Val Guest had worked with the Lyons writing stage revues and says he got the job directing this film by walking past Ben Lyon in the street. Lyon told Guest that Hammer wanted to make a film of Life with the Lyons and asked Guest to direct. Guest went into meet James Carreras who "Said to me 'I don't know anything about comedy. I'm no good with comedy so I'll leave it to you.' I said 'Well you don't have to leave it to me, the three people you've got, Bebe [Daniels], Ben [Lyon] and Vic Oliver know more about comedy than I'll ever know.' So that's why they lurched into comedy. They'd never done ....comedy."

"Bebe was the driving force of that team," recalled Guest. "She was a very clever business woman, she drove that whole family, she drove the machine, she wrote the scripts – I'm talking about the radio thing, the TV things. She had files and files she'd brought from Hollywood, of old programmes she'd bought the scripts from – I'd never seen such a file of gags and routines... She was the driving force, very stimulating lady. Eventually I think she drove so much it eventually gave her the heart attack – she had a stroke. Because she was always very tense. Great sense of fun, very professional... Ben had a terrifying temper. He had the shortest fuse of anybody I knew.....We had a lot of fun. There were no problems except if Ben lost his temper about something."

It was the second time Belinda Lee worked for Val Guest, the first being her debut in The Runaway Bus.

===Box office===
After the film's successful release, the Lyons began a long-running, BBC television series, also titled Life with the Lyons. The film was made at Southall Studios.

The film was followed in 1955 by a sequel The Lyons in Paris. Guest said the film and its sequel were popular but "I shouldn't have thought they did much [business] abroad.
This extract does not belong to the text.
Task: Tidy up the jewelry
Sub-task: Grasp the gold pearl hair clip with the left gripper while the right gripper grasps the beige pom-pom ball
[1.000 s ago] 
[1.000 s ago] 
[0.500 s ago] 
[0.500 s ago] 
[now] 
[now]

They were curiosity pieces, very cheap to make and quick to make and we had a lot of fun making them." The problem was that the Lyons radio program was really only super popular in England.

===Critical===
The Monthly Film Bulletin wrote: "The script is compounded of the same well-worn jokes and situations, but has moments of authentic fun and keeps up a commendable pace. The Lyon family have considerable charm, and seem to enjoy it all. On the whole, a pleasant and unpretentious film."

Picture Show wrote: "This is a gay, carefree farce based on the radio show with which the Ben Lyon family have won thousands of admirers. ... Amusing entertainment,"

Picturegoer wrote: "No sentiment, no tears, just high-speed domestic pandemonium, beating the laughs out of one gag and hurrying on to the next. ... Bebe, Ben, Richard and Barbara have what it takes, plus the ability to project warm personalities. Val Guest's expert direction does the rest. There's real teamwork and an absence of that self-conscious, arch humour found in many British tea-time farces. For light family entertainment, this is the life."

The Radio Times Guide to Films gave the film 2/5 stars, writing: "Based on the second long-running radio show made in Britain by the American stars Ben Lyon and Bebe Daniels (after Hi Gang! in 1941), this is a lightweight domestic comedy whose cosy appeal has been attenuated by the passage of time. Their playing looks laboured, and the marshmallow script about a reluctant landlord doesn't help the cause."

In British Sound Films: The Studio Years 1928–1959 David Quinlan rated the film as "good", writing: "Domestic pandemonium at the double, from the hit radio series; laughs all the way."

Britmovie called it "a cheap but cheerful romp."